Sur le site Internet de l’association, on peut lire des compte-rendus des soupes populaires, qui sont d’ailleurs rarement des soupes mais toujours des repas à base de porc. Le plus ancien remonte au 27 février 2007.

Contactée par Le Post, la mairie de Paris explique "avoir appris l’existence de cette distribution de nourriture lundi, dans Le Parisien".

"Même la SNCF n’était pas au courant, alors que le rassemblement a lieu, d’après ce qu’écrit Le Parisien, devant la gare Montparnasse", s’étonne un représentant de la ville de Paris. "Les travailleurs sociaux de ce quartier ne connaissent pas non plus cette distribution. Si c’est une initiative très locale, qui n’a lieu qu’une fois par mois, elle peut malheureusement passer inaperçue", poursuit-il.

La mairie de Paris indique avoir "écrit au préfet de police pour faire interdire, si ce n’est pas déjà fait, cette distribution".

La préfecture de police de Paris est-elle au courant ?

Les versions divergent. Odile Bonnivard, porte-parole de Solidarité des Français, soutient qu’"un fax est envoyé chaque mois à la préfecture pour prévenir du rassemblement". Celui du lundi 25 octobre n’a pas dérogé à la règle.

Contactée par Le Post, la préfecture de police de Paris assure en revanche : "Selon nos services, nous n’avons pas reçu de fax pour avertir d’un rassemblement de cette association ces derniers mois. La seule fois où nous en avons reçu un, c’était pour le 25 octobre. Et il est arrivé plutôt après la manifestation, comme pour justifier le discours ‘Nous en envoyons toujours un’".

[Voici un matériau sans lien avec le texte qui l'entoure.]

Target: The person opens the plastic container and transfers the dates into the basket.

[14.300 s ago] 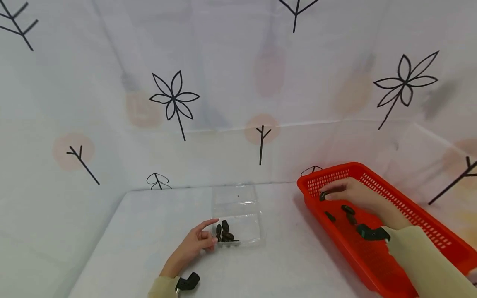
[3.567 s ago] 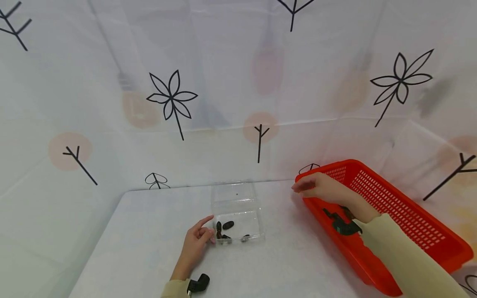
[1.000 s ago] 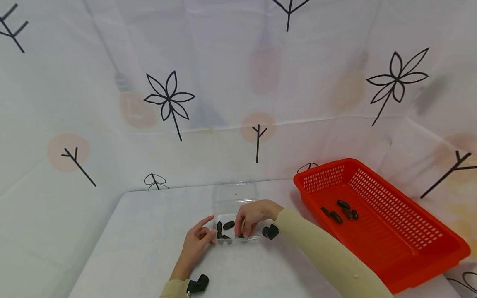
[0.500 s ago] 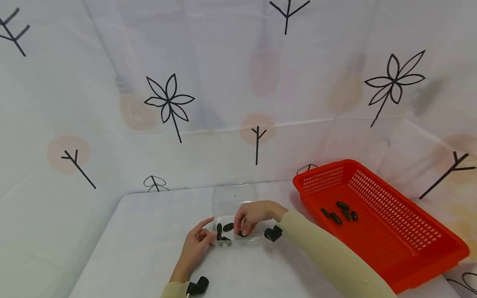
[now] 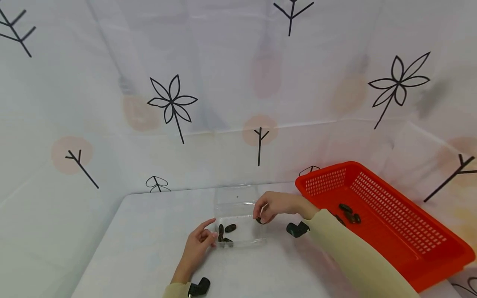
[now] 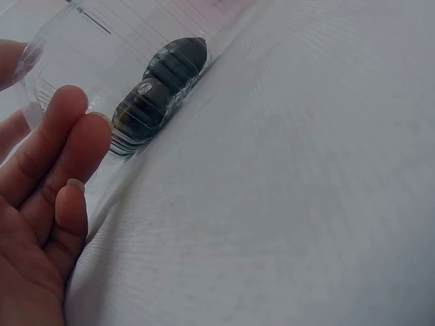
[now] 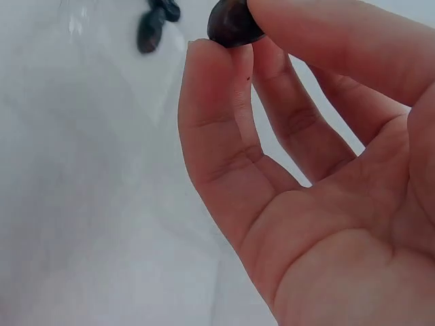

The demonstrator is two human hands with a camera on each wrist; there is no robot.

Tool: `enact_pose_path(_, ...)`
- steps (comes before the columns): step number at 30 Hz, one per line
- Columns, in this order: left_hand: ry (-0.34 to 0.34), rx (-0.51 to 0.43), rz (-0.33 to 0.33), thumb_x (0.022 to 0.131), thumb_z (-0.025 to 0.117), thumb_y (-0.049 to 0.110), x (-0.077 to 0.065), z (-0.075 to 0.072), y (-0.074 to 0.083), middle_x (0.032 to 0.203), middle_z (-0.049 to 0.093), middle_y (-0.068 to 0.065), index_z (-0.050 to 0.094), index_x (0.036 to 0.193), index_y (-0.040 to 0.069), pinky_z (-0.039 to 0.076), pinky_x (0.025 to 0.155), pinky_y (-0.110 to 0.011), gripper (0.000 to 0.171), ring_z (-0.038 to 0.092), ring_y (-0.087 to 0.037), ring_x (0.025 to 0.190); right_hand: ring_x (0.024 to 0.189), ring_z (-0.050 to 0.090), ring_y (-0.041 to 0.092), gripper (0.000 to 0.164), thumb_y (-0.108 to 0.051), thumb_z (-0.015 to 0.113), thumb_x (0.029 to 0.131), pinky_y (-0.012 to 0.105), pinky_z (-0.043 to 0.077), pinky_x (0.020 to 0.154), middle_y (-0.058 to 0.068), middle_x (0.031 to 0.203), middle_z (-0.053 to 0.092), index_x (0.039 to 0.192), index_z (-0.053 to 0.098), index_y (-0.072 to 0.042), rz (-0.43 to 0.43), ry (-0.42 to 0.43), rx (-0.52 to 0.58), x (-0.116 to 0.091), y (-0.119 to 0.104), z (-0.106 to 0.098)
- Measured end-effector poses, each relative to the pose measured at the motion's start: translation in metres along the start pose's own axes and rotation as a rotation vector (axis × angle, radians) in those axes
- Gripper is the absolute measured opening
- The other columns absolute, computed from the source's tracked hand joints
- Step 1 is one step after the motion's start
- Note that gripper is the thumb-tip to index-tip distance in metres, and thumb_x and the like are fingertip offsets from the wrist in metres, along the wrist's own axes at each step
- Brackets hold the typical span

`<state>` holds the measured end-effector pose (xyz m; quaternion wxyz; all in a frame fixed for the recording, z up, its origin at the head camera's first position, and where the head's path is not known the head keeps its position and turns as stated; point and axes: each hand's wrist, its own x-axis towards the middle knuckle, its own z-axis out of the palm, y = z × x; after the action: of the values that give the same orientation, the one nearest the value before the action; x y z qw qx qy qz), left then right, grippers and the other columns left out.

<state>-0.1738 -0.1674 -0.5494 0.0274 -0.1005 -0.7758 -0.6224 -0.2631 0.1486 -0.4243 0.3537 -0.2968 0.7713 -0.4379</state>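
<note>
Pinching an oval (image 7: 234,24), right fingers (image 7: 207,129) hover near box (image 5: 244,232) edge (basket (image 5: 391,248) apart).

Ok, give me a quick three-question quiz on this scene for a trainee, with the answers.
1. What is the right hand pinching: A, a spoon; B, a dark oval piece; C, a cup?
2. True or false: the clear box is open.
3. In the head view, what stands to the right of the box, with similar pieces in it?

Key: 1. B. 2. True. 3. The red basket.
</note>
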Motion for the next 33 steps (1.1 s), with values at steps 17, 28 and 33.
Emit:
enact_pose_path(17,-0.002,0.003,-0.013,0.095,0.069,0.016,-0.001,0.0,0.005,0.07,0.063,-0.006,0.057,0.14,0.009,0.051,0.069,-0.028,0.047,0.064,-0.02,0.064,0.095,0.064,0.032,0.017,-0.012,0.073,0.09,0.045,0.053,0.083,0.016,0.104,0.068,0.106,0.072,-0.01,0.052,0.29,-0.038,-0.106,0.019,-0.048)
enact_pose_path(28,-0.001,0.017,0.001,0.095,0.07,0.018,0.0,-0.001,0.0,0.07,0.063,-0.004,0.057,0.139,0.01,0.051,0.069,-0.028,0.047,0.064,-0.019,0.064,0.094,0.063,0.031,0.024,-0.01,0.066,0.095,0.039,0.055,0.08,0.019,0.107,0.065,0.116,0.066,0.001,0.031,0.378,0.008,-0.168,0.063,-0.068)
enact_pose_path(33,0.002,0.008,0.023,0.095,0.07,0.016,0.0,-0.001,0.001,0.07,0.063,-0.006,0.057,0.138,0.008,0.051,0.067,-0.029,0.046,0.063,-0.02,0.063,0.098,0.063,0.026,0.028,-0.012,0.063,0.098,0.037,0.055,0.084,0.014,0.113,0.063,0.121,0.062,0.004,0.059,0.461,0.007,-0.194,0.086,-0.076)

Que disent les textes juridiques ?

Sur Le Post, un représentant de la préfecture de police de Paris explique être "en train d’examiner de très près cette distribution".

En plus de l’arrêté préfectoral de 2006 et de la décision du Conseil d’Etat en 2007, il invoque un autre arrêté pris en 2008 à Paris : "Il interdit cette distribution, dans la mesure où la voie publique est utilisée pour véhiculer d’autres choses qu’une mission caritative", précise la préfecture de police. Elle ajoute : "La distribution de nourriture contenant du porc n’est pas, en soi, attentatoire. En revanche, le faire sur la voie publique l’est".

Pour la préfecture, nous sommes "un peu dans le même cas de figure que l’apéro saucisson-pinard". "Il y a un risque de troubles à l’ordre public". Le rassemblement est donc interdit, "sur la base de paramètres factuels, comme le risque de contre-manifestation, les décisons juridiques déjà prises, etc", détaille la préfecture.

L’association Solidarité des Français réfute cette argumentation. Pour Odile Bonnivard, il y a "un grand vide juridique". Elle s’insurge : "Aucune loi en France n’interdit la distribution de repas à base de porc et nous n’avons jamais causé de troubles à l’ordre public. Nous n’avons jamais eu aucun problème, avec personne."

La prochaine fois…

Solidarité des Français a d’ores et déjà fixé la date de sa prochaine "soupe au cochon". Pas sûre qu’elle se déroule comme l’association identitaire le souhaite : la préfecture de police de Paris confie au Post que "si la distribution a lieu dans la rue et pas dans une salle privée, un nouvel arrêté préfectoral sera pris".